→ EXERCISE AIM
Where a line of the records contains the word "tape", show that line.

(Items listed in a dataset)
-------

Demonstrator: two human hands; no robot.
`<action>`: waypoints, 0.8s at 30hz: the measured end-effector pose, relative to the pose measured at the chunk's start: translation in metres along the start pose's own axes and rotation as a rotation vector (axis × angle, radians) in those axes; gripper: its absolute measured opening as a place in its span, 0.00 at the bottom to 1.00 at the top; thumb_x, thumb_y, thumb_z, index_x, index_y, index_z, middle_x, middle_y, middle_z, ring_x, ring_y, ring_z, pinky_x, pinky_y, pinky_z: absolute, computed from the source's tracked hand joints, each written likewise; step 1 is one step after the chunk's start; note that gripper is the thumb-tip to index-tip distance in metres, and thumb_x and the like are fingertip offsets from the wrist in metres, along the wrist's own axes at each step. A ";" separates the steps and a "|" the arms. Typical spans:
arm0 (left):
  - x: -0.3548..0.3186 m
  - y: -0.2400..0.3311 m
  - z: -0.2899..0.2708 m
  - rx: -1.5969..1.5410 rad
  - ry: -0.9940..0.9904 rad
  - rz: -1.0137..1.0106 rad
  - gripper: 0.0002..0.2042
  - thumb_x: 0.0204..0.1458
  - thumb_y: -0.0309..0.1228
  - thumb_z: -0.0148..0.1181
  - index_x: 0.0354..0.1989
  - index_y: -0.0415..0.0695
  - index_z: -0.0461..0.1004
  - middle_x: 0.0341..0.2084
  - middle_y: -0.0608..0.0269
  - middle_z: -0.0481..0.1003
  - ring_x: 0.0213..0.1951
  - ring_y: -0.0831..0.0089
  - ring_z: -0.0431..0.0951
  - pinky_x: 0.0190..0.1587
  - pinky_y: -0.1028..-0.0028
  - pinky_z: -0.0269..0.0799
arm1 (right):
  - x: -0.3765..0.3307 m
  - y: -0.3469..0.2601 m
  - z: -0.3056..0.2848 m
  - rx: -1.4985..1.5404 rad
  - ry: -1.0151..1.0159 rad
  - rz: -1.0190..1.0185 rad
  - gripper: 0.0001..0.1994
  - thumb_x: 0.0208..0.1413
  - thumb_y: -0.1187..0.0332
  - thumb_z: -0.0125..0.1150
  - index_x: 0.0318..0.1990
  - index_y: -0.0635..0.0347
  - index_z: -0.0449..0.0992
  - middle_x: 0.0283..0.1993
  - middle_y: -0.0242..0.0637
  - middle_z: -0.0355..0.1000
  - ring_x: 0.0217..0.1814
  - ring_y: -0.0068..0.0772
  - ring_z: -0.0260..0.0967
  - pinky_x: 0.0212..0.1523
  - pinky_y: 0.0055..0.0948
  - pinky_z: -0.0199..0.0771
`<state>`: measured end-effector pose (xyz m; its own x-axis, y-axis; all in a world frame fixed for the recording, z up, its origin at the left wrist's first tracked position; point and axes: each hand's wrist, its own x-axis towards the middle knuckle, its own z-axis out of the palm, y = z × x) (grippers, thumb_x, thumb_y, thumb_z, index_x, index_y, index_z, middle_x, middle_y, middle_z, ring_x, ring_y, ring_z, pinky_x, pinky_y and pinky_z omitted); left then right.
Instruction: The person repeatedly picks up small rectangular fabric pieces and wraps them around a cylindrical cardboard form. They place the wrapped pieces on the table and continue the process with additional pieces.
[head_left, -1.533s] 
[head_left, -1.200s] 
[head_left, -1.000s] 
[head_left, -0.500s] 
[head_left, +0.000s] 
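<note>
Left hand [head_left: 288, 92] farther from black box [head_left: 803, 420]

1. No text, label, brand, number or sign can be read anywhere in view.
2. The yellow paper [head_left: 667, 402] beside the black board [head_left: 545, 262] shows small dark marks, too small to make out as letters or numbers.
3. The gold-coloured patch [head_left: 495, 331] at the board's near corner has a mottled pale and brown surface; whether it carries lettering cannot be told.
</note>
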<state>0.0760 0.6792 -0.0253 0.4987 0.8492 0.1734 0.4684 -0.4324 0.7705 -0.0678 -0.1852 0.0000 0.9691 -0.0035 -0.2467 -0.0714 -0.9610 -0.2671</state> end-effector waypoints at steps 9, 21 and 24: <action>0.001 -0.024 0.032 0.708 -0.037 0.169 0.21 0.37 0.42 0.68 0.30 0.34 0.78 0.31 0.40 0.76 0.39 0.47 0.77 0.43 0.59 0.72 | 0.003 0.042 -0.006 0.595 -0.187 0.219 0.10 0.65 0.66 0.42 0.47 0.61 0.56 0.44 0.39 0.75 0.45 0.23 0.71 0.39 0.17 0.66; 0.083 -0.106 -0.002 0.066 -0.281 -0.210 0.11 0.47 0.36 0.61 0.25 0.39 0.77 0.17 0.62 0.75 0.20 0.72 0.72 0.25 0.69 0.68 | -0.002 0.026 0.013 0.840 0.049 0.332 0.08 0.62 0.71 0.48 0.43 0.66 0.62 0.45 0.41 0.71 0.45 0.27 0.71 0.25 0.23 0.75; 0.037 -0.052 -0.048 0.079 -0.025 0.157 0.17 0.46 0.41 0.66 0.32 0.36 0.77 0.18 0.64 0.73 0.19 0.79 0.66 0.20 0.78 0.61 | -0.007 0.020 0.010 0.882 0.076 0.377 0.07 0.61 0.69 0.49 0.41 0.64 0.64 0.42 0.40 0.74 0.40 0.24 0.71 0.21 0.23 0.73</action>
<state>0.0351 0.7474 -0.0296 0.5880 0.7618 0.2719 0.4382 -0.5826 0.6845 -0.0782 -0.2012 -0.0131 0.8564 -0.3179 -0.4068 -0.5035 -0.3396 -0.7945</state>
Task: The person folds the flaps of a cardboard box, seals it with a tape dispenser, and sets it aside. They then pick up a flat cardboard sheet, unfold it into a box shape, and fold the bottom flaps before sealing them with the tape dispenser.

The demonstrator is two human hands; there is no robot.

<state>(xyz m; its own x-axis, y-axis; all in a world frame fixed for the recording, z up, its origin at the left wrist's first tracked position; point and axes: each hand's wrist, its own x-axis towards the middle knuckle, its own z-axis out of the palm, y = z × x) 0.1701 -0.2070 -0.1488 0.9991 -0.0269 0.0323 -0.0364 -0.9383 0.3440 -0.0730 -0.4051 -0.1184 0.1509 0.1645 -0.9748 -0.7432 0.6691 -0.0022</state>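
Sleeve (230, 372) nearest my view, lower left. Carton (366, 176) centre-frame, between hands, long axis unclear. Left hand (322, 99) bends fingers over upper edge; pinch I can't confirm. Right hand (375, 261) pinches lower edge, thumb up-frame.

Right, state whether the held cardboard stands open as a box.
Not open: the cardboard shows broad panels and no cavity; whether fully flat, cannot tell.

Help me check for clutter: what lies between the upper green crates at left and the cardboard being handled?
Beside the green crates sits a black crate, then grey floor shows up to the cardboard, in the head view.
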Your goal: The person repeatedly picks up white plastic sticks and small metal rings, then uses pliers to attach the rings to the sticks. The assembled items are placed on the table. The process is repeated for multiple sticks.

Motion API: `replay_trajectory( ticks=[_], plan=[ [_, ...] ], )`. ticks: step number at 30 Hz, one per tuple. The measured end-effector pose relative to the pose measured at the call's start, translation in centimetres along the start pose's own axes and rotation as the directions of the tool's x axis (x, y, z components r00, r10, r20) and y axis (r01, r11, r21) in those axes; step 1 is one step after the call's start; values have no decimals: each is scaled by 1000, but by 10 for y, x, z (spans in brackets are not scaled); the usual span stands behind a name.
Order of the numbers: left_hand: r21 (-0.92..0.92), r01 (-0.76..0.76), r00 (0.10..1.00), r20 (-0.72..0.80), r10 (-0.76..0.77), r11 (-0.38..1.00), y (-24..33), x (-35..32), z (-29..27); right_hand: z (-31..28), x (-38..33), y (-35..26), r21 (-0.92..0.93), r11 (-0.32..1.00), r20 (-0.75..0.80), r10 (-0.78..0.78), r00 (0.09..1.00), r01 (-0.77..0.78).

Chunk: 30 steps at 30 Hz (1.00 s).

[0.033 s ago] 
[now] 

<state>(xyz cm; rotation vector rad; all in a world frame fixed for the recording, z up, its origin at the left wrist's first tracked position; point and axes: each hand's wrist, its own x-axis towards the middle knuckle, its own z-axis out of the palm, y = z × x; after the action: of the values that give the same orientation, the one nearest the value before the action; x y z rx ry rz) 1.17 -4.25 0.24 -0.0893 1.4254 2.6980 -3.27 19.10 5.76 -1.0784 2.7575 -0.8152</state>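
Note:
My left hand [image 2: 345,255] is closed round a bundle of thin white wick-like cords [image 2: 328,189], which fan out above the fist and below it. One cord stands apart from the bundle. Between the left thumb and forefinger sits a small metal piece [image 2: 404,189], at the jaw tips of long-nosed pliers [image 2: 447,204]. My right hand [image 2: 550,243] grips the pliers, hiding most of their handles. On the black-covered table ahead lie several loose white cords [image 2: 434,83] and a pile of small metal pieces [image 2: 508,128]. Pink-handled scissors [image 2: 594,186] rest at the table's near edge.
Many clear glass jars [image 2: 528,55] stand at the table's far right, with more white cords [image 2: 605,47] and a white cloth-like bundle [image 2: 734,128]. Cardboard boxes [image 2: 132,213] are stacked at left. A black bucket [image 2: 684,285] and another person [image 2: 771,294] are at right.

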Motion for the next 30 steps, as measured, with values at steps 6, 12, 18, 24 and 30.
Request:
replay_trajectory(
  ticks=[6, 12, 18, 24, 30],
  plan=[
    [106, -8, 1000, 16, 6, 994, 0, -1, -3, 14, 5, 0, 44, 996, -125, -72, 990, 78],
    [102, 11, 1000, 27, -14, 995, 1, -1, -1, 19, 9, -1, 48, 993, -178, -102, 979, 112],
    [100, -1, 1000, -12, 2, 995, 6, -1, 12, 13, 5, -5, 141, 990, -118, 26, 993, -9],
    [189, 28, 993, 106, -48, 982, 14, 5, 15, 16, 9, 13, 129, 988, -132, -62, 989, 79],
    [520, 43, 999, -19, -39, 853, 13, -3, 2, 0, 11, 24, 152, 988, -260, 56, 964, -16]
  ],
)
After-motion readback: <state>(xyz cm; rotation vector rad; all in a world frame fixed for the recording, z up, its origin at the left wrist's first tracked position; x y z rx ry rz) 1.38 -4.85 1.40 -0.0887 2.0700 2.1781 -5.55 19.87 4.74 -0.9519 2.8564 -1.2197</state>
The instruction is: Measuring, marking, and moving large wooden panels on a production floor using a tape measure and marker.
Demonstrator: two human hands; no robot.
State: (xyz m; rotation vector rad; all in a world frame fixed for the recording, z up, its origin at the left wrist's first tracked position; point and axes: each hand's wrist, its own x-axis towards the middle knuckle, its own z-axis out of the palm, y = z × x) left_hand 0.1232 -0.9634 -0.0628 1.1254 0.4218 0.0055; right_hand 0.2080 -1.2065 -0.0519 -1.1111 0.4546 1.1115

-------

→ YOUR RESPONSE
Task: The person folds the flaps of a cardboard box, seals it with a tape dispenser, and sets it aside. They then pick up a flat cardboard sheet, unfold it into a box shape, and fold the bottom flaps before sealing them with the tape dispenser.
The instruction is: Measuring, marking, and moving large wooden panels on a production floor using a tape measure and marker.

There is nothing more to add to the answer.